Clarification in the scope of GSOC idea : New machine learning infrastructure

The project idea is about converting existing gaia based training process with that of scikit learn library.

Gaia is used basically for 3 purposes -
1.Creating low level info using acousticbrainz-client ie with essentia_streaming_extractor
2.Creating high level info by calling ie with essentia_streaming_extractor_music_svm
3.Evaluating datasets to generate confusion matrices.

So does the project scope covers all of the above or we will be changing only dataset evaluation models ?

Thanks for the question.
We have two pieces of software used in AcousticBrainz - Essentia is used to compute the low level information (your point 1.), and Gaia is used for the machine learning component.

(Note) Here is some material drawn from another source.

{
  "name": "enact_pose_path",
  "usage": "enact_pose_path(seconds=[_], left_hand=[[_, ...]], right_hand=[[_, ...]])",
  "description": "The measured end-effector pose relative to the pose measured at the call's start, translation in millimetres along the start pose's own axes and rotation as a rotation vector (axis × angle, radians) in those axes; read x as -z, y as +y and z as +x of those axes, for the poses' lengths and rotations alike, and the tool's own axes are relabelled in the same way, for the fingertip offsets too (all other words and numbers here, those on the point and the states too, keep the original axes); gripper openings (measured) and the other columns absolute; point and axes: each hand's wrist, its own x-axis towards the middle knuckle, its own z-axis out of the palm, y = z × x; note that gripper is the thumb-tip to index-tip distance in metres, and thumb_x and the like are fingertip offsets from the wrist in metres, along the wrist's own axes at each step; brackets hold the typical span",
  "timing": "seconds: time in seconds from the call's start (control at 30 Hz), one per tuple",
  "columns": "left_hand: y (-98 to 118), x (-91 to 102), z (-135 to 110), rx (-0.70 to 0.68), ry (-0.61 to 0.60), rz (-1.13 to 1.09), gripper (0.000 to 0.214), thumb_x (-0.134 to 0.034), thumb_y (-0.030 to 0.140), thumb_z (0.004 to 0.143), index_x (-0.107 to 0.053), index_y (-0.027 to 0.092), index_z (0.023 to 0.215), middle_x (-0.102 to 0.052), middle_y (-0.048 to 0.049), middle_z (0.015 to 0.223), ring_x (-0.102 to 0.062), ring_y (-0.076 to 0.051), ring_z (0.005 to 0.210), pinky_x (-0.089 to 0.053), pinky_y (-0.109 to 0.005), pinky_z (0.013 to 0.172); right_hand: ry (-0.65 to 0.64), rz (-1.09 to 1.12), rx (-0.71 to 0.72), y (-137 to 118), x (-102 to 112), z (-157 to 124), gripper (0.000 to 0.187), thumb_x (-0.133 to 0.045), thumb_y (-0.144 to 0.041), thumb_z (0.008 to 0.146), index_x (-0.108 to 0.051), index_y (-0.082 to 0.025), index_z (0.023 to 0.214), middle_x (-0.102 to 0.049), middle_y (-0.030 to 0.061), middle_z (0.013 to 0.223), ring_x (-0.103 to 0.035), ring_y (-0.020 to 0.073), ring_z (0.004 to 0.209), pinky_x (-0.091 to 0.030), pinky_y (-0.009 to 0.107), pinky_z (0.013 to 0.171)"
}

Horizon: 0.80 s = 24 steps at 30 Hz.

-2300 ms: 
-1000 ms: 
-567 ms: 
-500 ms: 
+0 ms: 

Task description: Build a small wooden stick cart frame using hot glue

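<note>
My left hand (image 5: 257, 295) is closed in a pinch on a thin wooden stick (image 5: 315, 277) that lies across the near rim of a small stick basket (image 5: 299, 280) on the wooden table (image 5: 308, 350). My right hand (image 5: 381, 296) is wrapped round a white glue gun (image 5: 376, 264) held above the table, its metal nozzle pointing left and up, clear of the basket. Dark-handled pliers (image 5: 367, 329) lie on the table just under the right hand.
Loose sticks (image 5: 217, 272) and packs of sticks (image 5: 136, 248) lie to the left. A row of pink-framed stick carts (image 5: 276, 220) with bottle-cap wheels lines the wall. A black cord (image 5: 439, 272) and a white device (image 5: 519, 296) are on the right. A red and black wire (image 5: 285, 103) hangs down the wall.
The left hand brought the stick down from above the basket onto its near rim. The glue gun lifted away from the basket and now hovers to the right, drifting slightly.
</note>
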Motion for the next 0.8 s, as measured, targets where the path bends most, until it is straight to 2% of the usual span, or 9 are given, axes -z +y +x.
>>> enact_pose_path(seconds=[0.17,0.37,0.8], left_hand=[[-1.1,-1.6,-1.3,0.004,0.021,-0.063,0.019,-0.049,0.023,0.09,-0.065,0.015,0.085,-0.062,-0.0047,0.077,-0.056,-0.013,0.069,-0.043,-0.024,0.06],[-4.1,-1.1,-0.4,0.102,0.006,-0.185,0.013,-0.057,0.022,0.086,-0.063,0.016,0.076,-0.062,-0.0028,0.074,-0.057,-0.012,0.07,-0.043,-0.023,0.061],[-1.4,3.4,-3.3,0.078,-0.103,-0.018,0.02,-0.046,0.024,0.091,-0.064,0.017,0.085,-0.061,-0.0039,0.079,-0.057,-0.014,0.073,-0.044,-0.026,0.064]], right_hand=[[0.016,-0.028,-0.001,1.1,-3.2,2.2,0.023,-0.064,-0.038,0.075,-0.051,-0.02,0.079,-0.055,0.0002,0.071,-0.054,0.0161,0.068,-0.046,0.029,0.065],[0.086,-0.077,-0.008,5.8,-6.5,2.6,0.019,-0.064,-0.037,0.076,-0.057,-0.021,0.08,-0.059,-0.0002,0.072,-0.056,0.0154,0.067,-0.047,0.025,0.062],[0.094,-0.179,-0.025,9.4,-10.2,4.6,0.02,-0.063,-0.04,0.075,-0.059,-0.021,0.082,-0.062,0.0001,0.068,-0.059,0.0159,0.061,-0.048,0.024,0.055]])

The tools are used in each component like this:

  1. Essentia - create low-level data
  2. Gaia - train models using a dataset of low-level data and the SVM algorithm
  3. Essentia [essentia_streaming_extractor_music_svm program] + gaia [SVM library] - use the computed models from 2. and the low-level data from 1. to create high-level data
  4. Confusion matrices don’t use any special libraries - we just have some python code in the gaia package which uses the ground-truth from a dataset, and the freshly computed high-level data and compares them.

My expectation is that the scope of this project would cover 2-4. The idea is to no longer have to install gaia. Instead we will have another package (perhaps part of acousticbrainz-server, but probably an external dependency) written in python which does these steps.
We already made a start at this here:
Feel free to take a look at the code and ask if you have any questions.

We have two other people actively working on this task as well. This means that during the proposal period we will have to work closely to work out which tasks potential students can do, and which tasks will be done by others. Please feel free to read the tickets on the repository which I posted above, and start asking questions about specific implementation details. From there we can work out what a good split of tasks is.

I have read the code at and tried running it locally.

I have decided to start working with Issue#9 Implement variable length descriptor trimming

Other issues on which i would like to contribute are -

  1. NaN values after flattening variable-length lists #1 : (I think this would probably be resolved once we are clear with issue 9 )
  2. Implement normalization #7:
  3. Perform an estimate of an unknown input #5 :

And afterwards on issues below:
1.Save complete training state #2:
2.One-class classification #3: